De titel klinkt als die van een spannend jongensboek, maar het gaat hier om het zesde album van Plan Kruutntoone. Dertig jaar bestaan ze inmiddels, maar voor mij is deze band rondom Hansko Visser volstrekt nieuw. En ik blijk niet de enige, zo weet ik na het lezen van een interview met Visser in nr,. 158 van Gonzo (Circus). Het is dat ik contact heb met Esc.Rec, waar dit nieuwe album verscheen, een samenwerking met pianist Reinier van Houdt, anders was Plan Kruutntoone nooit tot mij doorgedrongen.
Een aantal jaren geleden stond Visser vroeg in de ochtend ergens in Nederland te wachten op een station. Verderop stond een zwerver, pratend in zichzelf met in zijn hand een plastic tas met daarop de zin geschreven: “pas maar op, want deze tas is van zorro.” Visser vertelt het aan Peter Bruyn in het hierboven genoemde interview en zegt aansluitend: “Dat vond ik zo sterk, dat vertrouwen in je eigen mogelijkheden.” Ah, vandaar dat deze band nog steeds bestaat en dat Visser er daarbij niet om maalt of hij ook gezien en gehoord wordt. Wat overigens niets zegt over de kwaliteit, maar laten we niet op de zaken vooruit lopen.
Een duidelijke pianopartij, bijna klassiek van snit kenmerkt ‘olympisch comite’, een partij die op alle mogelijke wijzen door het trio dat Plan Kruutntoone vormt (Bas Alblas, Chris Muller en Hans Visser) wordt gedwarsboomd. Dan horen we in ‘gaten vallen’ zeer intieme, bijna sprookjesachtige klanken en begint Jurgen Veenstra, de tweede gast op dit album, het verhaal dat dit werkstuk draagt: “een onaangekondigde inspectie van het instituut ‘luid en duidelijk”. De muziek zwelt aan, de surrealistische tekst overschaduwend. Visser, die altijd zijn inspiratie elders haalt, putte voor dit stuk uit Igor Stravinsky’s ‘L’Histoire du Soldat’.
Onrustig gehamer op de pianotoetsen, gitaarwerk in de sfeer van Sonic Youth en dan is het weer stil en klinken enkele losse gitaarslagen in ‘nee, zo niet’ en vervolgt Visser zijn verhaal – helaas bevat het album geen teksten. Dan doorsnijdt het meest rauw denkbare gitaarspel de rust, ontregelt de zinnen. In ‘aardrijkskunde (spielberg)’ wordt muzikaal verder gebouwd op ‘olympisch comite’, weer dat bijna klassieke, ietwat houterige pianospel, weer die zeer creatieve erupties van het drietal: onbestemde geluiden. Langzaam gaan we over in het al even onbestemd klinkende ‘brief (gereedschap)’ en gaat het verhaal verder, nu uitgesproken door Margijn Bosch. Indringend gitaarspel op de achtergrond. Veenstra horen we weer in ‘Rosa’, met als begeleiding vreemde, staccato klanken. Aansluitend weer zo’n intiem klankmoment, een enkele gitaaraanslag, een paar trekken aan een bassnaar.

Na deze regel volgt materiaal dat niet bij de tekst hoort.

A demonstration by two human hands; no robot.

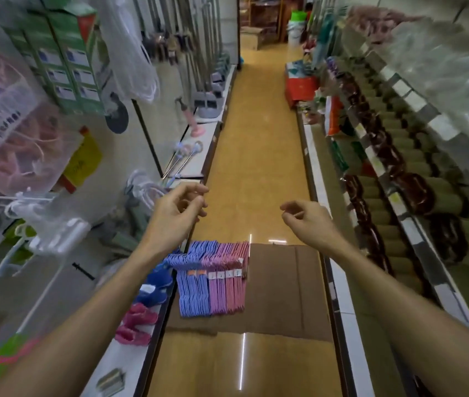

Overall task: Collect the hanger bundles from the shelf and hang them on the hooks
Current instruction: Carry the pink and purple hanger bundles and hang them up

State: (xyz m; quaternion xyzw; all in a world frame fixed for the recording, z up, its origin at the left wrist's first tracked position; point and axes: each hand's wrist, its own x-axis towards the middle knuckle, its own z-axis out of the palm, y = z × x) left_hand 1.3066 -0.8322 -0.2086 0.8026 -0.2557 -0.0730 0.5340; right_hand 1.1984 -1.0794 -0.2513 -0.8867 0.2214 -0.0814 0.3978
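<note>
Several hanger bundles (213, 277), blue, purple and pink, lie side by side on a brown cardboard sheet (279, 290) on the aisle floor. My left hand (177, 209) hovers above and beyond them, fingers loosely curled, holding nothing. My right hand (308, 217) is raised over the far edge of the cardboard, fingers also curled and empty. Both hands are well above the bundles and touch nothing. More blue and pink hangers (144, 310) rest on the low white shelf (118, 356) at my left.
A narrow shop aisle with an orange floor (256, 138) runs ahead. Left wall carries hanging plastic bags (12, 124), green boxes (61, 53) and mops. Right shelving holds rows of rolled goods (394, 167). A red box (302, 87) stands further down.
</note>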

Aansluitend wordt er flink geklust, althans zo klinkt ‘voorwerpen’ en strooit Van Houdt wat klanken in het rond. Dan vouwt Bosch een brief open, ‘brief (borgmeren)’ en begint weer voor te lezen, begeleid door een enkele klank. Prachtige zinnen ook in ‘zorro (psalm)’, te veel om hier te citeren, maar regelrechte poëzie. Een hortend en stotend ritme, van blues doordrenkt gitaarspel en een stem die zegt: “angst is niet reëel!” Gevolgd door het uitspreken van de prachtige titel van dit weerbarstige, bij vlagen rauwe, maar hechte en onverwacht sterke kunstwerk, dat nog vele luisterbeurten mee kan. Plan Kruutntoone heeft er een fan bij!